A few miles down the road lives the Smith family, who also developed a fondness for outdoor ovens while renting an Italian villa equipped with one. Their oven is built into a miniature brick cottage about 7ft tall, complete with a peaked and shingled roof.
"We've used the oven for our Sunday roast and in a few weeks when I have my 40th birthday party we're having 80 people around and will feed them all from this one oven," says Mike Smith.
Asked if he's concerned about the English weather spoiling his party, Smith explains that, unlike barbecues, outdoor ovens are impervious to wind and rain. And, he adds, "Ovens are safer because they don't fall over and because the cooking area isn't in the open so you don't have to worry about children coming too close and getting burnt,"

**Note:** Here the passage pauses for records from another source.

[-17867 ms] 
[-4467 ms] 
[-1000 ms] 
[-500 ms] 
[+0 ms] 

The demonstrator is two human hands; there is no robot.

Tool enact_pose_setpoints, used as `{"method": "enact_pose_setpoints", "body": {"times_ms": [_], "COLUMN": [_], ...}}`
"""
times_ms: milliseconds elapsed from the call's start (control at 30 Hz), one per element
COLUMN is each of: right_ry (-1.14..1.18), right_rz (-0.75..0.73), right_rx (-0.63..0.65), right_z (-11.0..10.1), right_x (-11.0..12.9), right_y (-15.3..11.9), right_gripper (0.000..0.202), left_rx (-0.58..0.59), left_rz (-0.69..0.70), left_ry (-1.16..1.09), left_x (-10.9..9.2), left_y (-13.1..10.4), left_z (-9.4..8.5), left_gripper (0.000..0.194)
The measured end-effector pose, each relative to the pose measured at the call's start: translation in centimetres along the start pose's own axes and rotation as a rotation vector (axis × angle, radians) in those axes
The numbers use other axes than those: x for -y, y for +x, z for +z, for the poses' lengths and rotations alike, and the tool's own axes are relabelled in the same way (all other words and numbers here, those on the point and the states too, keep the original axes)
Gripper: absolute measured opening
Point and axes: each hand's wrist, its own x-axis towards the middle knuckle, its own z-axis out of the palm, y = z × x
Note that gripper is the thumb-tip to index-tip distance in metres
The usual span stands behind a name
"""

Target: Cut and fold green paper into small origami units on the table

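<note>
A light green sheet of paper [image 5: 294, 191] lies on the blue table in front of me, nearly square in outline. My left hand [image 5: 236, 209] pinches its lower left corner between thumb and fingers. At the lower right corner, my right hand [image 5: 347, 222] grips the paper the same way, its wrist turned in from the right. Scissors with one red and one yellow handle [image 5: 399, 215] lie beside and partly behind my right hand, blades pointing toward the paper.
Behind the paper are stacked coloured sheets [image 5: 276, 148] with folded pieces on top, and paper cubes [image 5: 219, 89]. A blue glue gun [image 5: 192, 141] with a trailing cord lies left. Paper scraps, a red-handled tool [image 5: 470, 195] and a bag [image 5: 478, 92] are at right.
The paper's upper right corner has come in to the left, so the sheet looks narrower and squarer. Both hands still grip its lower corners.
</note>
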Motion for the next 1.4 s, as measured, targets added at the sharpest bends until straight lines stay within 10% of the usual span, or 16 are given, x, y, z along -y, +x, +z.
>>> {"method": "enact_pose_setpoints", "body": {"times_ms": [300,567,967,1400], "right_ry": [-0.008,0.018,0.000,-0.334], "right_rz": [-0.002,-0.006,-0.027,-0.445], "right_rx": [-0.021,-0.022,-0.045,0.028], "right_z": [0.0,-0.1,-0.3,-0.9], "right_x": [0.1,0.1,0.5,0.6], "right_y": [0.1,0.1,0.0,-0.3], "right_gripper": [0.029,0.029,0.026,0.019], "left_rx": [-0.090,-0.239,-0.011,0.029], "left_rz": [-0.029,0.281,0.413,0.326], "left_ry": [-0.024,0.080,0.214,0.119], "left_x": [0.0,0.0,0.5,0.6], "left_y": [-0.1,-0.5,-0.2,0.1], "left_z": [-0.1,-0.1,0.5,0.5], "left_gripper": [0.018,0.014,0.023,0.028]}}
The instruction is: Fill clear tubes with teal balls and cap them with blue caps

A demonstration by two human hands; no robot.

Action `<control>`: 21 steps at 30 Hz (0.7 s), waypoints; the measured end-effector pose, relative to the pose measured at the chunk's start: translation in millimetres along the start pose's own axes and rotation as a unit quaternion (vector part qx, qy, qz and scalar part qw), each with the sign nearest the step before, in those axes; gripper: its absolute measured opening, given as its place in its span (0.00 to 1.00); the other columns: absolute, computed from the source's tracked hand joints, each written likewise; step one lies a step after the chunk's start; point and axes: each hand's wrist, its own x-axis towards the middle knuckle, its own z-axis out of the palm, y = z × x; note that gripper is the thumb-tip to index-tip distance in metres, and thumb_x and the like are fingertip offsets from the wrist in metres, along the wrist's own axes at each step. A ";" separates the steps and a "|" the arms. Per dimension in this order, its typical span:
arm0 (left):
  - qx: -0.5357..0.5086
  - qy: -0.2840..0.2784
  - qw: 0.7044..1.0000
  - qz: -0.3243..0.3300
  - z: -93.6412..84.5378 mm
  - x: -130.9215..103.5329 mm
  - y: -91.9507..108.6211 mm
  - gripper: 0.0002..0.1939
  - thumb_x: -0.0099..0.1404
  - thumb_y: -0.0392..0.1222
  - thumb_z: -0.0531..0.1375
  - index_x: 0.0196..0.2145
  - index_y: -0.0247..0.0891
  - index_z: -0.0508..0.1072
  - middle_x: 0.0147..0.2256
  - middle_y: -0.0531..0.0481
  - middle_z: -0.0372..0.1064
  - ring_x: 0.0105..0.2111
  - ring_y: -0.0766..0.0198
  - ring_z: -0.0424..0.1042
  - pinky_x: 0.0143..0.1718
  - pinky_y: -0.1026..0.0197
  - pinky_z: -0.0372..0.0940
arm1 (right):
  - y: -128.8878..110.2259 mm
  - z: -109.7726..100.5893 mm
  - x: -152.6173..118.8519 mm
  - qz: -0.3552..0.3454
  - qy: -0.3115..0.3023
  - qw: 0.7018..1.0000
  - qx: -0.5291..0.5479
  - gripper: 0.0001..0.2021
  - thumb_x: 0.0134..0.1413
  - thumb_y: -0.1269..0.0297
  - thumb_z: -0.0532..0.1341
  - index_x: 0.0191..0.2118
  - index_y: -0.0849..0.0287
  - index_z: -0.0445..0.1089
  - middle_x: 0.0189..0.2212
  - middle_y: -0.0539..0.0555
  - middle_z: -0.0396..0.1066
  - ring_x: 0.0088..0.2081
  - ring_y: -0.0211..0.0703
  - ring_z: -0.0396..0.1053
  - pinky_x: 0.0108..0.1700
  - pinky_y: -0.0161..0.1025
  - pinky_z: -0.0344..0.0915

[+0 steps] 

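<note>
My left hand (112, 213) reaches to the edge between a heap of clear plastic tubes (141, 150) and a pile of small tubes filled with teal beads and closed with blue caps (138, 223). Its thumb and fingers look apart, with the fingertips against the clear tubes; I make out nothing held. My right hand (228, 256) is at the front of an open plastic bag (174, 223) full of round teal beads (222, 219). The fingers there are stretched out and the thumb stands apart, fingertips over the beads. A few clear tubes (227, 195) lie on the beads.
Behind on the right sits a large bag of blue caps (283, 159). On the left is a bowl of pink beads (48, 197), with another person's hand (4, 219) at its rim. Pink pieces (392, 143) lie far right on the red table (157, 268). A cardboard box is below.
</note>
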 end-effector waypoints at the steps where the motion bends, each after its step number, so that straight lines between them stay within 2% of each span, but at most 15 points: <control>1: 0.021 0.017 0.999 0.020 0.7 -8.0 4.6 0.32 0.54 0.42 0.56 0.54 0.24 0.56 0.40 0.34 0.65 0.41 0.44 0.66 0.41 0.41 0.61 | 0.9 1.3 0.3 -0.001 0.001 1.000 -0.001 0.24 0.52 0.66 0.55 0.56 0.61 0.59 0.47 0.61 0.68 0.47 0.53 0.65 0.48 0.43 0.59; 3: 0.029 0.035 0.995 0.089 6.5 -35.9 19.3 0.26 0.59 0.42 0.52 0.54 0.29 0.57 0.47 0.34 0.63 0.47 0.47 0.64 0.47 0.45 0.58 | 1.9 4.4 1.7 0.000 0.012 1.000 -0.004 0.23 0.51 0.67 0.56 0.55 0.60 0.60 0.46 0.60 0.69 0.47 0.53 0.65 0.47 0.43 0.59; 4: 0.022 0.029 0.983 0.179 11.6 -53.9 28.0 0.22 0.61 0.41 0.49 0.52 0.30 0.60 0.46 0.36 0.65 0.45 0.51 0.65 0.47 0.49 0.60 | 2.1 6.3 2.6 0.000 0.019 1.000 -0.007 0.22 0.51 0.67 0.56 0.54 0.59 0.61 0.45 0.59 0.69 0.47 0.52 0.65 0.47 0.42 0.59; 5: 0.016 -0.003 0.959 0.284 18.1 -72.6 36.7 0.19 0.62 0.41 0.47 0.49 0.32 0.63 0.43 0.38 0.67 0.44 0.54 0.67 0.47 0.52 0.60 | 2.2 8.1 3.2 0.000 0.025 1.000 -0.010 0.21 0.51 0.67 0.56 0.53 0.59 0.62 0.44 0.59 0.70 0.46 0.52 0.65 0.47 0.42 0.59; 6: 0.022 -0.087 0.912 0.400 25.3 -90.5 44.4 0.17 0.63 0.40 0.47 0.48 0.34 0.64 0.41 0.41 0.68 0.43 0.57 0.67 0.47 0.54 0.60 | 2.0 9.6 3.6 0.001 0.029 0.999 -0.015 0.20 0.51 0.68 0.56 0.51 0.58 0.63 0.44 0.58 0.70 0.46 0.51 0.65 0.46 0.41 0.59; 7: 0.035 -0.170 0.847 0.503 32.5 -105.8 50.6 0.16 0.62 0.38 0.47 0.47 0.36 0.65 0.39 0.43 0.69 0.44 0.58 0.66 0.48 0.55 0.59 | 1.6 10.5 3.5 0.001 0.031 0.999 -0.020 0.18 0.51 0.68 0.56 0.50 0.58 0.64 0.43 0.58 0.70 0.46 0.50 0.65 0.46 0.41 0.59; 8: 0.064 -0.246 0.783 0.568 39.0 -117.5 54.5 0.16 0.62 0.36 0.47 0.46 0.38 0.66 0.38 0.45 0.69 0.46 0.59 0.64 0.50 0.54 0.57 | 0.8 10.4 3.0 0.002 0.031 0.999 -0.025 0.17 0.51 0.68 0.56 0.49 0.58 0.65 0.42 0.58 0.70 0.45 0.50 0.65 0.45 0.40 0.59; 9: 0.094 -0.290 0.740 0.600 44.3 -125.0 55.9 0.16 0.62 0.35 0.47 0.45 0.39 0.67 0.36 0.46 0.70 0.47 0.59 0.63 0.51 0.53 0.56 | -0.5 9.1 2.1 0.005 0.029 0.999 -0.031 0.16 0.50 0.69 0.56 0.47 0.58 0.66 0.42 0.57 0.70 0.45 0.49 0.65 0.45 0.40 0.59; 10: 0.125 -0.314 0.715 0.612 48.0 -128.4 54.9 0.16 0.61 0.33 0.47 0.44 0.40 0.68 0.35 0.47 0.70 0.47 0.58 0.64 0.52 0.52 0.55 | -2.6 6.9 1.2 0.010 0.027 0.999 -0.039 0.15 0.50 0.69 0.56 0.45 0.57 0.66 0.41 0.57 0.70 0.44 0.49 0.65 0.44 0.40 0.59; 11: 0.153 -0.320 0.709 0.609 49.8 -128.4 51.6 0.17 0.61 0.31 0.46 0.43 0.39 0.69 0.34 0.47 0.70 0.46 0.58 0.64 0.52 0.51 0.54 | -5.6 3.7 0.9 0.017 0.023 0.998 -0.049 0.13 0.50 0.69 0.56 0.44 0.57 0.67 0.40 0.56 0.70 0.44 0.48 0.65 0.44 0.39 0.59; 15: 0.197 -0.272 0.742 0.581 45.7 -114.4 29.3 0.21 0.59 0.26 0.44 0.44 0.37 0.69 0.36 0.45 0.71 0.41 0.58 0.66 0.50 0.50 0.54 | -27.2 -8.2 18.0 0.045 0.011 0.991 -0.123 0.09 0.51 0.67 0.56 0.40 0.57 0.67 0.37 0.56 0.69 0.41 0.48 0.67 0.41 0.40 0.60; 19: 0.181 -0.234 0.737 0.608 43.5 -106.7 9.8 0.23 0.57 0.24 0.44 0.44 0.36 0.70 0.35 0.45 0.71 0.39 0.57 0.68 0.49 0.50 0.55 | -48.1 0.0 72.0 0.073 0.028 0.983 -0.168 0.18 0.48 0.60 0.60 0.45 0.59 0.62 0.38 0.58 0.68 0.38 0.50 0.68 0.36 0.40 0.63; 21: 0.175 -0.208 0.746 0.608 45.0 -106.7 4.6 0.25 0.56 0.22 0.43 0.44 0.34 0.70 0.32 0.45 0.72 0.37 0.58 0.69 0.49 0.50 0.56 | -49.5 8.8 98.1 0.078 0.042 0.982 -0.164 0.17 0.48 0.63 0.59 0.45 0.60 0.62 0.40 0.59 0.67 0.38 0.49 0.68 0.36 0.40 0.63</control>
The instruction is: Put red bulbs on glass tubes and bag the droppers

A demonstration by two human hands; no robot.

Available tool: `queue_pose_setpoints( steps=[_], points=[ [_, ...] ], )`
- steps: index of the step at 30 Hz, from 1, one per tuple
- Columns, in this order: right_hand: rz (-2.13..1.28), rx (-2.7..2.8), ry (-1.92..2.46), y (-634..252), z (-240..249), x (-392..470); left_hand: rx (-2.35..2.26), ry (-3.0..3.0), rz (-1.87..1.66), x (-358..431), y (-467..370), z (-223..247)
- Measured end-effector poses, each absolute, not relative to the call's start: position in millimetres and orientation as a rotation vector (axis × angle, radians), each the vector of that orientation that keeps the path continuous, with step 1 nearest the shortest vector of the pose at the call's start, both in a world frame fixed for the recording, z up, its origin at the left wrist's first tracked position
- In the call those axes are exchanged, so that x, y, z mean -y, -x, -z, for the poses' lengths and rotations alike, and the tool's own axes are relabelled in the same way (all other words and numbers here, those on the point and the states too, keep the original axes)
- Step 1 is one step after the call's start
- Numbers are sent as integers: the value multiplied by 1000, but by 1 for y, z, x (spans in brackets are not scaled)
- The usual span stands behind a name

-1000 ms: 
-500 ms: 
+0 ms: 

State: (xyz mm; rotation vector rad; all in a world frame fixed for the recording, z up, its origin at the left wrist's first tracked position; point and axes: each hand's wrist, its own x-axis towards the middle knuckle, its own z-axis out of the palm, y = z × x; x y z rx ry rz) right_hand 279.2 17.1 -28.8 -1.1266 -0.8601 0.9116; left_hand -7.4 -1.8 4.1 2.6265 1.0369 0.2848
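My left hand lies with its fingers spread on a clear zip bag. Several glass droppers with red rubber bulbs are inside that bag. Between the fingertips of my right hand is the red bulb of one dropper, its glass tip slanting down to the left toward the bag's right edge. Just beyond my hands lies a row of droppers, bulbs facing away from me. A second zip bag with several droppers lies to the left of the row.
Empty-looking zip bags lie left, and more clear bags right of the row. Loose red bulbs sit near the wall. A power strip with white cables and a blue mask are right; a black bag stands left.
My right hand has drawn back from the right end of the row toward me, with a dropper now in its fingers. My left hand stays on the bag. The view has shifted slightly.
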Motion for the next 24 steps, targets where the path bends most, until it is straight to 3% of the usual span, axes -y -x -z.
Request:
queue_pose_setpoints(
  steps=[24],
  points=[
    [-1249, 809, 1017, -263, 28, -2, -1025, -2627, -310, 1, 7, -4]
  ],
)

Are wood-fired pizza ovens the next "must have" for the garden? One man who thinks so is Andrew Manciocchi. In 2002 he abandoned a 20 year career in the insurance business to start Orchard Ovens. Orchard located in Preston, imports and installs Valoriani ovens, a top-of-the-range Italian brand. The Knowles and the Smiths were two of Orchard's first customers.
Manciocchi says he is now selling 60 ovens a year and most people contact him after returning from holiday in either southern Europe or north Africa. But he believes that the desire to own a wood-fired oven goes beyond duplicating the holiday experience.
"People are more adventurous about cooking outdoors these days. They want to do something other than sausages and burgers on a barbecue. You can cook almost anything in one of these ovens. People are also looking at their garden as an extension of the house, as another room where the family can spend time. Ovens are a part of that".